Это был продавец от бога, я же говорил. Именно такой, которого мечтает заполучить любой магазин. Тот, кто искренне, не только ради денег, любит своих покупателей, мечтает им помочь с помощью тех товаров, что он может предложить. Помнит своих клиентов.

Или камера на входе, совмещенная с системой распознавания образов, успела напомнить ему о нашем предыдущем визите.

– Нет, – ответил я, только чтобы разогнать молчание. Продавец не пытался изобразить горе, он лишь молчал. Осмысливал. Надеюсь, что не для того, чтобы продать мне больше. – Они не пережили «паназиатского». А я вот – видите, пережил, но с потерями.

Я слегка качнулся на кресле, демонстрируя свои новые возможности. Или их отсутствие, тут уж с какой стороны смотреть.

– Собственно, ради этого я и у вас. Меня интересует «Ходок».

– Конечно, – слегка кивнул продавец. – Не встречал этого названия, если честно, но для вас я проверю. Корпорация выпускает сейчас столько модификаций, что сложно за всем уследить. Хотя, как видите, все же недостаточно много. После той эпидемии у нас есть новый препарат. Делает полностью иммунным к большинству штаммов гриппа паназиатской ветви. Мне жаль, что его не было у нас вовремя.

Я кивнул. Конечно, ему было жаль. Мне тоже было жаль. Если бы эти боты существовали тогда, то он бы с удовольствием нам их продал и заработал бы денег. А мы бы их с огромным удовольствием купили. А сейчас – все мы только жалеем.

– «Ходок» – это сленговое название нанокультуры SCR-01-Ультра. Аббревиатура SCR – это spinal cord resurrection, громкое название, у нас обычно таких не любят, означает «воскрешение спинного мозга». Действительно существует, находится в экспериментальной фазе. Это означает, что на рынке ее даже не предлагают. Обычно – из-за высокой цены или ограниченного спроса. Еще чаще – из-за того и другого одновременно.

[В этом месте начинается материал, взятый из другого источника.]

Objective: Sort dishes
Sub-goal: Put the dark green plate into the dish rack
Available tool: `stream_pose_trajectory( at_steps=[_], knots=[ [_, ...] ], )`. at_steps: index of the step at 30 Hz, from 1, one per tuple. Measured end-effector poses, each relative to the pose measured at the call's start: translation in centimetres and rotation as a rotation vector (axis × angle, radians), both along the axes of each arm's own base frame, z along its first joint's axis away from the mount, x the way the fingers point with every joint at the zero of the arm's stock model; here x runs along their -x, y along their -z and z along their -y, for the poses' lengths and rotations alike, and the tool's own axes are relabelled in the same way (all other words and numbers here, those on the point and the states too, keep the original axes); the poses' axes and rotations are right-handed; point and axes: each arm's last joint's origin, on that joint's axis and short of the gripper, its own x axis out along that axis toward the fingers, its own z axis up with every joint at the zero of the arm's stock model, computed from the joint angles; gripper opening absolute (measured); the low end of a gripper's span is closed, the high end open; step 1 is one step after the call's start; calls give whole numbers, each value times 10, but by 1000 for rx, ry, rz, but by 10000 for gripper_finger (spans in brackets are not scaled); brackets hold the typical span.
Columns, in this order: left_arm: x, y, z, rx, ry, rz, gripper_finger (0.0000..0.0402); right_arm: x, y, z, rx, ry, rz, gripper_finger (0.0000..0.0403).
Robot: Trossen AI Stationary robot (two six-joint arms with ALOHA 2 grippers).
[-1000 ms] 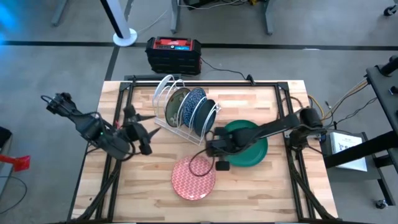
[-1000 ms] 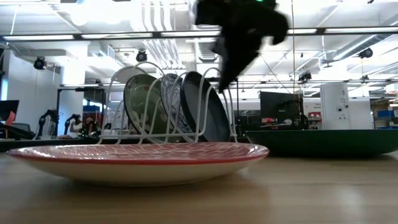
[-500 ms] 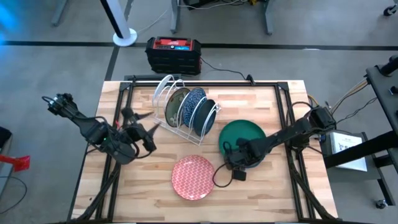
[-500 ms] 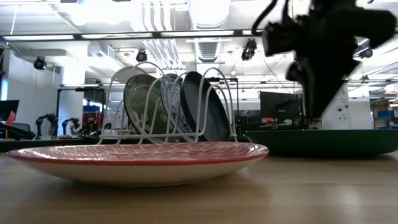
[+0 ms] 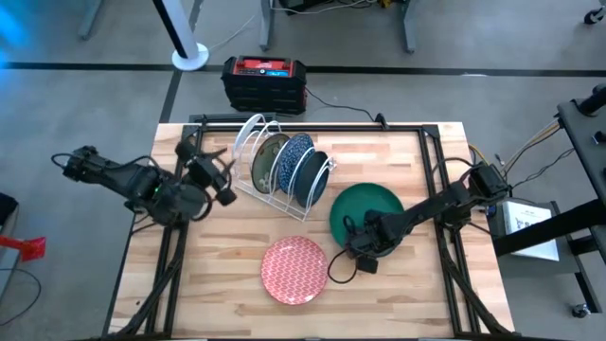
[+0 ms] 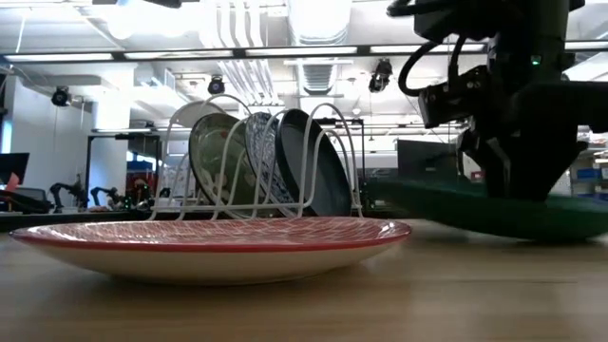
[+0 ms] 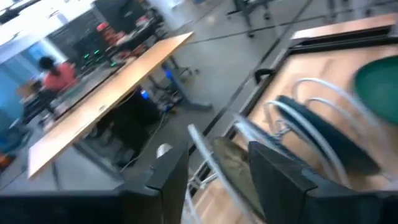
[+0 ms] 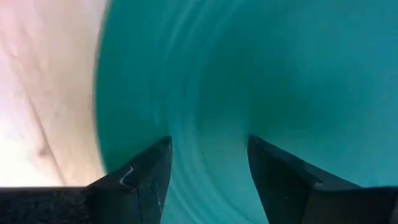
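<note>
A dark green plate (image 5: 374, 210) lies right of the table's middle, and a red-pink patterned plate (image 5: 294, 270) lies flat near the front edge. Three more plates stand on edge in the white wire rack (image 5: 254, 142): a greyish-brown one (image 5: 273, 156), a blue patterned one (image 5: 297, 154) and a dark one (image 5: 317, 175). My right gripper (image 5: 363, 242) points down, open, over the green plate's near-left part (image 8: 205, 93). My left gripper (image 5: 222, 178) is open and level, just left of the rack, with a rack wire (image 7: 205, 155) and the greyish-brown plate (image 7: 229, 163) ahead of its fingers. My right gripper (image 6: 518, 185) comes from above with its open fingers spread over the inner face of the green plate (image 8: 205, 149), just inside its near-left rim. In the low view the fingertips reach down to the plate, but I cannot tell whether they touch it.
A black and red box (image 5: 264, 82) sits beyond the table's far edge. Black frame rails (image 5: 431, 170) run along the table's sides. Bare wood (image 5: 213, 275) lies at the near left. A person (image 7: 56, 74) sits far off in the room.
My right gripper has gone from beside the rack toward the table's right edge and down onto the near-left part of the green plate. In the low view that plate's left rim now stands higher than before. My left gripper has swung toward the far edge, alongside the rack's left end.
</note>
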Motion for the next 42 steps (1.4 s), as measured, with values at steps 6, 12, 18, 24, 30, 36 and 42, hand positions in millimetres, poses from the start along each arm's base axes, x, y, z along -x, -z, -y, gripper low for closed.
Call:
stream_pose_trajectory(
  at_steps=[6, 12, 18, 24, 30, 36, 42],
  knots=[
    [-4, 2, -23, -2, -137, -12, 129, -2, -8, 0, 7, -6, -5, 205],
    [-7, 14, -49, -5, -286, -76, 87, 0, -23, 2, 94, -3, -60, 222],
    [-8, 35, -75, 156, -270, -153, 35, -3, -42, 1, 87, -1, -12, 238],
    [-7, 30, -81, 268, -133, -122, 57, -6, -49, 0, 79, 0, 15, 238],
    [4, 3, -89, 328, -28, -58, 140, -4, -47, 0, 66, -5, 2, 240],
    [12, -1, -107, 408, -29, -22, 202, -1, -46, -6, -13, -25, -32, 260],
    [12, 9, -128, 436, -158, -47, 215, 2, -45, -13, -72, -21, -59, 280]
  ],
)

– Я хочу знать цену! – Мне пришлось наклонить голову, опустить глаза и смотреть в пол, чтобы сдержать волнение. Число, которое этот мужчина произнесет сейчас, может ввергнуть меня как в пучины ада, так и поднять на вершины пусть и не рая, но хотя бы надежды. Это где-то там же, в предгорьях.

– На такие товары не существует цен, – качнул он головой. – Могу лишь предположить диапазон.

Он назвал числа. Нижнюю границу, верхнюю границу. Уже от нижней веяло той самой холодной пучиной ада, кромешного, беспросветного. Верхняя граница… на нее, наверное, пришлось бы копить всем городом.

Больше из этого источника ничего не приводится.